▶ **WHAT NEEDS TO BE DONE**
Retype the data that follows line by line, exactly, and leave its pictures out.
————
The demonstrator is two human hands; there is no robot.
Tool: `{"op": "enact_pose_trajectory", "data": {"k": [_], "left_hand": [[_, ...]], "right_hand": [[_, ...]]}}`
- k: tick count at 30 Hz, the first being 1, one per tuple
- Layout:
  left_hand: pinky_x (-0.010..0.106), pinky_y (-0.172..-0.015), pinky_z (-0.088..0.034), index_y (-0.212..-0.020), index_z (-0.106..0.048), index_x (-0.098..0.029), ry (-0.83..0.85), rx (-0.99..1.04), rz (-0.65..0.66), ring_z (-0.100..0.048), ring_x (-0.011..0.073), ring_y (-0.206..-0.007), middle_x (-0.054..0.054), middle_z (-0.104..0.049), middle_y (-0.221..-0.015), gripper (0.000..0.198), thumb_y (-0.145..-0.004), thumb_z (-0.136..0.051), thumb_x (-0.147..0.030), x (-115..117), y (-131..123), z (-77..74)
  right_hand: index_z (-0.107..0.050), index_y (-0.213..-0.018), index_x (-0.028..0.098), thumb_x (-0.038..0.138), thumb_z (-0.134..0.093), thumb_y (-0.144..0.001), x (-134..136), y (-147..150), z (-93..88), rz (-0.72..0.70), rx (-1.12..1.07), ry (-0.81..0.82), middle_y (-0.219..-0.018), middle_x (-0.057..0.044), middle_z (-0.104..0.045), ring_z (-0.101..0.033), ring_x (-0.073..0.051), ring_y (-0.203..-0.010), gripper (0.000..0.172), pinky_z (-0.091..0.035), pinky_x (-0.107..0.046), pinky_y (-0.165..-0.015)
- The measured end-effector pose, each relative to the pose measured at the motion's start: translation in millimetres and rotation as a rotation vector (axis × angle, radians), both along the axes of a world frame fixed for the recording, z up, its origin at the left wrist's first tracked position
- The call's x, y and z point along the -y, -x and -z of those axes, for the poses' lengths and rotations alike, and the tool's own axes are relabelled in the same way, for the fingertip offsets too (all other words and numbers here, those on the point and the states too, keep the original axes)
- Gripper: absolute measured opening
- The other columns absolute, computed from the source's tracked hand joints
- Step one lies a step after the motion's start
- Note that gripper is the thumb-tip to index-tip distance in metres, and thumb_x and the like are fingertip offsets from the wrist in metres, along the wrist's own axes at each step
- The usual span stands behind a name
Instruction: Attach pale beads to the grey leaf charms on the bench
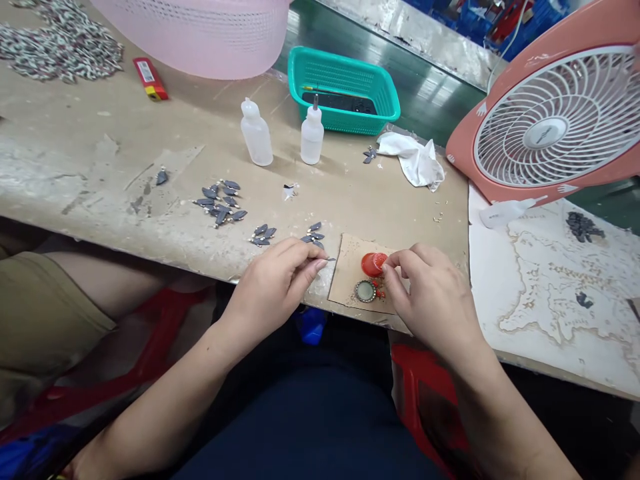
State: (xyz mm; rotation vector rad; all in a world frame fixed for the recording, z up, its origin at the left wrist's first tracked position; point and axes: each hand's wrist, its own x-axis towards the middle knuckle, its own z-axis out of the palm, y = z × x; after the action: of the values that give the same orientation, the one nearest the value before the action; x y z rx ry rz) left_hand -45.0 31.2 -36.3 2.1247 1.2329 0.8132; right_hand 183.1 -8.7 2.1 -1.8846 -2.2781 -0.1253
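My left hand [275, 283] pinches a small dark leaf-shaped piece [330, 259] between thumb and forefinger, its tip pointing right. My right hand [433, 283] has thumb and forefinger pressed together at the right edge of a red cap [371, 265]; what the fingertips hold, if anything, is too small to tell. Below that cap lies a metal bottle cap [365, 291], with small red bits beside it. Both caps rest on a square of brown cardboard [345, 283]. Just beyond my left hand are small groups of dark leaf-shaped pieces [263, 233], with a larger cluster [220, 202] further left.
Two squeeze bottles [257, 137] stand mid-table before a green basket [345, 120]. A white cloth [415, 159] and a pink fan [545, 127] are at the right. Back left hold a pink basket [210, 40], a red-yellow box [150, 79] and a bead heap [60, 47]. Someone's leg [65, 300] is at left.
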Motion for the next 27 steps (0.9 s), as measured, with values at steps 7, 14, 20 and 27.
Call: {"op": "enact_pose_trajectory", "data": {"k": [7,14,20,27], "left_hand": [[0.025,-0.071,-0.050,-0.098,-0.069,-0.020,0.155,0.196,0.008,-0.064,0.0154,-0.086,0.002,-0.068,-0.096,0.010,-0.096,-0.060,-0.025,8.3,-1.5,-4.0],[0.019,-0.066,-0.052,-0.091,-0.073,-0.020,0.504,0.534,0.022,-0.066,0.0119,-0.074,0.000,-0.073,-0.083,0.010,-0.091,-0.067,-0.028,18.4,-11.1,-17.1],[0.014,-0.063,-0.051,-0.086,-0.076,-0.021,0.664,0.738,0.071,-0.066,0.0080,-0.068,-0.002,-0.075,-0.079,0.005,-0.087,-0.071,-0.020,24.3,-24.0,-25.0],[0.015,-0.065,-0.051,-0.084,-0.075,-0.020,0.689,0.663,0.104,-0.065,0.0084,-0.068,-0.002,-0.073,-0.075,0.006,-0.088,-0.071,-0.020,36.2,-32.7,-35.2]], "right_hand": [[-0.065,-0.082,0.018,0.026,-0.054,-0.093,-0.4,1.5,-6.5,0.019,-0.065,0.041,-0.076,-0.004,-0.059,-0.054,-0.018,-0.073,0.018,-0.039,-0.033,-0.068],[-0.064,-0.077,0.021,0.039,-0.062,-0.091,15.8,-9.3,-10.5,0.198,-0.923,0.268,-0.062,0.004,-0.045,-0.040,-0.010,-0.057,0.023,-0.033,-0.025,-0.053],[-0.065,-0.079,0.024,0.040,-0.066,-0.090,35.8,-2.6,-8.4,0.233,-1.301,0.279,-0.064,0.005,-0.047,-0.041,-0.008,-0.061,0.019,-0.035,-0.021,-0.054],[-0.066,-0.084,0.026,0.033,-0.065,-0.092,55.4,14.9,-15.4,0.234,-1.306,0.193,-0.067,0.005,-0.045,-0.042,-0.008,-0.061,0.011,-0.037,-0.023,-0.056]]}}
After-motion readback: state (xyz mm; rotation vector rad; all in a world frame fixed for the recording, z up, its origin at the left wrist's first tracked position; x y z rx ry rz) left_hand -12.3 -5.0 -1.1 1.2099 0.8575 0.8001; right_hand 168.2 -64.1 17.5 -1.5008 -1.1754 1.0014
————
▶ **PROBLEM SOLUTION**
The demonstrator is two human hands; there is no robot.
Tool: `{"op": "enact_pose_trajectory", "data": {"k": [_], "left_hand": [[_, ...]], "right_hand": [[_, ...]]}}`
- k: tick count at 30 Hz, the first being 1, one per tuple
- Layout:
  left_hand: pinky_x (-0.010..0.106), pinky_y (-0.172..-0.015), pinky_z (-0.088..0.034), index_y (-0.212..-0.020), index_z (-0.106..0.048), index_x (-0.098..0.029), ry (-0.83..0.85), rx (-0.99..1.04), rz (-0.65..0.66), ring_z (-0.100..0.048), ring_x (-0.011..0.073), ring_y (-0.206..-0.007), middle_x (-0.054..0.054), middle_z (-0.104..0.049), middle_y (-0.221..-0.015), gripper (0.000..0.198), thumb_y (-0.145..-0.004), thumb_z (-0.136..0.051), thumb_x (-0.147..0.030), x (-115..117), y (-131..123), z (-77..74)
  right_hand: index_z (-0.107..0.050), index_y (-0.213..-0.018), index_x (-0.028..0.098), thumb_x (-0.038..0.138), thumb_z (-0.134..0.093), thumb_y (-0.144..0.001), x (-134..136), y (-147..150), z (-93..88), rz (-0.72..0.70), rx (-1.12..1.07), ry (-0.81..0.82), middle_y (-0.219..-0.018), middle_x (-0.057..0.044), middle_z (-0.104..0.045), ring_z (-0.101..0.033), ring_x (-0.073..0.051), ring_y (-0.203..-0.010), gripper (0.000..0.172), pinky_z (-0.091..0.035), pinky_x (-0.107..0.046), pinky_y (-0.165..-0.015)
- The measured end-effector pose, each relative to the pose measured at the motion's start: translation in millimetres and rotation as a rotation vector (axis × angle, radians), both along the axes of a world frame fixed for the recording, z up, its origin at the left wrist's first tracked position
- The call's x, y and z point along the -y, -x and -z of those axes, for the poses' lengths and rotations alike, and the tool's own axes are relabelled in the same way, for the fingertip offsets too (all other words and numbers here, those on the point and the states too, keep the original axes)
- Gripper: absolute measured opening
- The other columns absolute, computed from the source's tracked hand joints
- Step one lies a step after the motion's start
- Note that gripper is the thumb-tip to index-tip distance in metres, and thumb_x and the like are fingertip offsets from the wrist in metres, along the wrist's own axes at each step
- The usual span stands behind a name
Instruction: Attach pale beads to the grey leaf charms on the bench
State: (xyz mm; rotation vector rad; all in a world frame fixed for the recording, z up, its origin at the left wrist's first tracked position; point and axes: each hand's wrist, its own x-axis towards the middle knuckle, its own z-axis out of the palm, y = z × x; after the action: of the values that give the same orientation, the one nearest the value before the action; x y z rx ry rz) left_hand -45.0 31.2 -36.3 2.1247 1.2329 0.8132; right_hand 183.1 -8.7 2.1 -1.8846 -2.2781 -0.1253
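My left hand [275, 283] pinches a small dark leaf-shaped piece [330, 259] between thumb and forefinger, its tip pointing right. My right hand [433, 283] has thumb and forefinger pressed together at the right edge of a red cap [371, 265]; what the fingertips hold, if anything, is too small to tell. Below that cap lies a metal bottle cap [365, 291], with small red bits beside it. Both caps rest on a square of brown cardboard [345, 283]. Just beyond my left hand are small groups of dark leaf-shaped pieces [263, 233], with a larger cluster [220, 202] further left.
Two squeeze bottles [257, 137] stand mid-table before a green basket [345, 120]. A white cloth [415, 159] and a pink fan [545, 127] are at the right. Back left hold a pink basket [210, 40], a red-yellow box [150, 79] and a bead heap [60, 47]. Someone's leg [65, 300] is at left.
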Motion for the next 27 steps (0.9 s), as measured, with values at steps 7, 14, 20 and 27.
Call: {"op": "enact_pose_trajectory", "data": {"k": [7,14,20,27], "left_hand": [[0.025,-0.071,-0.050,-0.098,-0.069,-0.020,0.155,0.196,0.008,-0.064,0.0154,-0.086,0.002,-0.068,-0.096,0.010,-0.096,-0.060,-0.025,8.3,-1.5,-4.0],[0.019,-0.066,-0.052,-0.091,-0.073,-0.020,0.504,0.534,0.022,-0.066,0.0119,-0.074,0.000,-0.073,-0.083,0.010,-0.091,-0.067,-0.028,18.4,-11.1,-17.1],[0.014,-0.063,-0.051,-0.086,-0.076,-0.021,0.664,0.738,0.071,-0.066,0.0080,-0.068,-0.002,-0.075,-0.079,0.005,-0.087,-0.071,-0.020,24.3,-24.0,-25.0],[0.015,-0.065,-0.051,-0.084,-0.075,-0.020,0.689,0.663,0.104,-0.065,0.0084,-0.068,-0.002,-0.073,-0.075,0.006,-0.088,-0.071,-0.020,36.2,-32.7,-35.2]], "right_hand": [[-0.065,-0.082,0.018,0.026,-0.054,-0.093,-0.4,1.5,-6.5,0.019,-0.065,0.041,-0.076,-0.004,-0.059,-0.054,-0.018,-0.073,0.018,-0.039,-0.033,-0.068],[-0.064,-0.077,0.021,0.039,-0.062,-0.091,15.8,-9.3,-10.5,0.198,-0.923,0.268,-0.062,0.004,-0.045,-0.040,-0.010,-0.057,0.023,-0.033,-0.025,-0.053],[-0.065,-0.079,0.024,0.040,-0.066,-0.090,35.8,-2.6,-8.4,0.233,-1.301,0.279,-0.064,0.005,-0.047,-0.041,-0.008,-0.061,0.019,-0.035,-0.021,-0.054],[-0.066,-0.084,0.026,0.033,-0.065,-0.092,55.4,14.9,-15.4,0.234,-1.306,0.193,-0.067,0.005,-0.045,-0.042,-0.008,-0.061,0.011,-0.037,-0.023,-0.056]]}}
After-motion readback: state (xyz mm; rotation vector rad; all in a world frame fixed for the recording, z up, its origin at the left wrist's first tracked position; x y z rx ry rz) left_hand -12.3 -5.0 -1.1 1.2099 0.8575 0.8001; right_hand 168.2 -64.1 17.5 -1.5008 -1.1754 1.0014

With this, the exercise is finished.